# `parllel`

`parllel` is a modular, flexible framework for developing performant algorithms in Reinforcement Learning.

Rather than being a library of algorithm implementations, it instead provides primitive types that are useful for research in RL, then makes it easier to optimize algorithms for speed. `parllel` supports recurrent agents/algorithms, visual RL, multi-agent RL, and RL on graphs/pointclouds.

## Arrays

One of the most fundamental types in `parllel` is the `Array`. It's similar to a `numpy` array, but is intended for data storage rather than math operations.

In [None]:
import numpy as np
from parllel import Array

array = Array(batch_shape=(5, 4), dtype=np.float32)  # use batch_shape instead of shape
array[:] = np.arange(4)
print(array)

To do math operations, we can get a view as an ndarray (this operation does not copy the data).

In [None]:
ndarray = array.to_ndarray()
print(ndarray.sum(axis=-1))

#### padding
In RL, we often need to save state between batches/iterations. Since this state is often associated with time (e.g. next_observation, previous_action, etc.), a convenient place to store this information is in the array itself. For this, we use the `padding` argument.

In [None]:
array = Array(batch_shape=(5, 4), dtype=np.float32, padding=1)
array[:] = np.arange(4)
array[5] = [4, 5, 6, 7]  # note that this appears to be out of bounds!
print(array)
print(array[5])
print(array[array.last + 1])
assert array.last + 1 == 5

The `array.last + 1` is just syntactic sugar that makes it clear we are writing beyond the end of the array.
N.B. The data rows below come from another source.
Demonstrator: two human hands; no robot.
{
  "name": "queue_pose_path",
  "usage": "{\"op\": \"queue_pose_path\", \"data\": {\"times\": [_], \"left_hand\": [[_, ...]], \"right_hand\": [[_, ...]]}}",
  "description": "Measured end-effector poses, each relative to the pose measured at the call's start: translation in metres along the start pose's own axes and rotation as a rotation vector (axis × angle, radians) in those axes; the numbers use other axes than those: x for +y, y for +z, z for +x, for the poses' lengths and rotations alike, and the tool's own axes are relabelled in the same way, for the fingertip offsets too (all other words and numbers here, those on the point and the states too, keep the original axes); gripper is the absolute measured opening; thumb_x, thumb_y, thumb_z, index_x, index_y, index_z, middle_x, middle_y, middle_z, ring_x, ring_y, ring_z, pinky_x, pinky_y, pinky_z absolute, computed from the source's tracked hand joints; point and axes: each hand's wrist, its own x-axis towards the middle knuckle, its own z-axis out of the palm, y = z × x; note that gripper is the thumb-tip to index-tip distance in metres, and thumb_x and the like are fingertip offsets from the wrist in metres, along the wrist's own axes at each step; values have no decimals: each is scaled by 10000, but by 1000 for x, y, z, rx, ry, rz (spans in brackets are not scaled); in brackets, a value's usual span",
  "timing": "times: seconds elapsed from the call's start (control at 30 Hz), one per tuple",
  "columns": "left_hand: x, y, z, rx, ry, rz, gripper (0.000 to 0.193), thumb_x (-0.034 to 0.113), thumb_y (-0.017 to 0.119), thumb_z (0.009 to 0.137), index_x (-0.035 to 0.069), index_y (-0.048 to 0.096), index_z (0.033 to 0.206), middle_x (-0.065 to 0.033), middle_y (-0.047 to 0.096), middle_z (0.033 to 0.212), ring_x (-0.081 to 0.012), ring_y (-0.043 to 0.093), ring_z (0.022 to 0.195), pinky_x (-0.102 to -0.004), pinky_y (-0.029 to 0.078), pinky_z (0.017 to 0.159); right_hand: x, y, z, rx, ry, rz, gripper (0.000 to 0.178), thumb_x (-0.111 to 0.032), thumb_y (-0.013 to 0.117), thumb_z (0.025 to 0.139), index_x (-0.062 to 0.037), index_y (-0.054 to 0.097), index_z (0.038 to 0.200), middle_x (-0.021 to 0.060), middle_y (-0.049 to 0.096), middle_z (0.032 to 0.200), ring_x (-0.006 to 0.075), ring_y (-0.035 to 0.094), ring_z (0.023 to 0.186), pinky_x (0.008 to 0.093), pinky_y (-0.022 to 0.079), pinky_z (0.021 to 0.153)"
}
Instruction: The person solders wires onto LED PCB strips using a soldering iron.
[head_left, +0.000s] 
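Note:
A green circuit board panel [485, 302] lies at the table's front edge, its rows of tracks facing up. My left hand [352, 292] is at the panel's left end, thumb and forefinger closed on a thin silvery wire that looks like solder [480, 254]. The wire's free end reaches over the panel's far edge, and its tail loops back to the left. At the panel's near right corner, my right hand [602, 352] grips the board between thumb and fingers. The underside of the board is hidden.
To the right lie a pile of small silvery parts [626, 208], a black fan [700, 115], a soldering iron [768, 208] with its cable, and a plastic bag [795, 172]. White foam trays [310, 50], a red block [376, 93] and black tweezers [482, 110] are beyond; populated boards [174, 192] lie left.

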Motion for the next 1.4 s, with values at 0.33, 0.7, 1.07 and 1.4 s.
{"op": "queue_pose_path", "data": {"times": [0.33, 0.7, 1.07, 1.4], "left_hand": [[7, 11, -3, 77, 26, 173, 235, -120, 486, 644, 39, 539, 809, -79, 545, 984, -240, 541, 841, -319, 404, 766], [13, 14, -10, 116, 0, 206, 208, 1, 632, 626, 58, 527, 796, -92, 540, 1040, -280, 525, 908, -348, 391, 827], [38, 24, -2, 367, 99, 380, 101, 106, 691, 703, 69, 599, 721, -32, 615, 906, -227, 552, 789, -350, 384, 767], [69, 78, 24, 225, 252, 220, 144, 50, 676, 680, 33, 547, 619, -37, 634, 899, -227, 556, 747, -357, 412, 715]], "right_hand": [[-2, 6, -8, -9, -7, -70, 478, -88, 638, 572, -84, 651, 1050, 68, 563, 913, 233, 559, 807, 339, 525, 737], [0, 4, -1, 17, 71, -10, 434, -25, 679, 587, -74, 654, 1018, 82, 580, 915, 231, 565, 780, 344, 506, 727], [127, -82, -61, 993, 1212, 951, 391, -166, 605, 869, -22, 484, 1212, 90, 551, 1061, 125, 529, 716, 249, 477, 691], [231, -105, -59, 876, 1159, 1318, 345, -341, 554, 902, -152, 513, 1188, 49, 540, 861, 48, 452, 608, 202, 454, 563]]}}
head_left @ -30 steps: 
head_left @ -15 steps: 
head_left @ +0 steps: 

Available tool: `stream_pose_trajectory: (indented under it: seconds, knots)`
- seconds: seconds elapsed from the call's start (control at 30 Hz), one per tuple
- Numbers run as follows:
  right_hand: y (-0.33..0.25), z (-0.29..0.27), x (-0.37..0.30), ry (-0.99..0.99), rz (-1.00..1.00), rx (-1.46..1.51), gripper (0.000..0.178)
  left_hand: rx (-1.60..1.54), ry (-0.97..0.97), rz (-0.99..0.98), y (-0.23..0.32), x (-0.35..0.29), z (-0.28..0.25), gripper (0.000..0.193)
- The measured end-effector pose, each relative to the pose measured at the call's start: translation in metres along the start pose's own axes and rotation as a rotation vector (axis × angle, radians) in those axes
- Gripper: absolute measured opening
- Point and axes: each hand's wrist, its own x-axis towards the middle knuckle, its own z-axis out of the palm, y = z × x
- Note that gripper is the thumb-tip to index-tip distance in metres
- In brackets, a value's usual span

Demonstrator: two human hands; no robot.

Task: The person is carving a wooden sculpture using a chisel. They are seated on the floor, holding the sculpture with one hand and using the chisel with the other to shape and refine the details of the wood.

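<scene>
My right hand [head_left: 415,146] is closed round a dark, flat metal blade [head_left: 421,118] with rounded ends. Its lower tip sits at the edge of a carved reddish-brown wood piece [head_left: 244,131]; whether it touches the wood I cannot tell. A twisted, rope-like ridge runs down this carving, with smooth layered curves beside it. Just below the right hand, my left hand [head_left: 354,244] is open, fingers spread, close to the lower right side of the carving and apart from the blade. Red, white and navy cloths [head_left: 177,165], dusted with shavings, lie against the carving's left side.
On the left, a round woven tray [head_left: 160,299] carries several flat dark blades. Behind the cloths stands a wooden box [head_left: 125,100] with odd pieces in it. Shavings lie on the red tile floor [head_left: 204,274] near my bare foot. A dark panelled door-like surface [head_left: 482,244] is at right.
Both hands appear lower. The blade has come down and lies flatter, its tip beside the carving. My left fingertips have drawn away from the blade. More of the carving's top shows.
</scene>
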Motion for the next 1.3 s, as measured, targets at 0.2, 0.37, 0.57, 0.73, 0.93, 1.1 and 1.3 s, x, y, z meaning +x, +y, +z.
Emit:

The values written into the padding are not "visible" to normal operations, or when converting to a numpy array. If we want to access them in the next iteration, we can call `rotate()`.

In [None]:
array[...] = 0
array.rotate()
print(array[0])  # [4, 5, 6, 7] has been copied to the 0th position in the array

#### warning: -1 is not the last element!

One important difference between `Array` and `np.ndarray`, is that negative indices are relative to the *beginning* of the array, not the end.

This is used to access the last element of the last batch. `array.last` can always be used to access the last element.

In [None]:
print(array[-1])
array[4] = [42, 7, 42, 7]
array.rotate()
print(array[-1])

#### full_size
For e.g. replay buffers, we may want to allocate a lot of memory, but only a small window is visible for collecting samples from the environment. This window then slides along the entire replay buffer until its full. We do this using the `full_size` argument.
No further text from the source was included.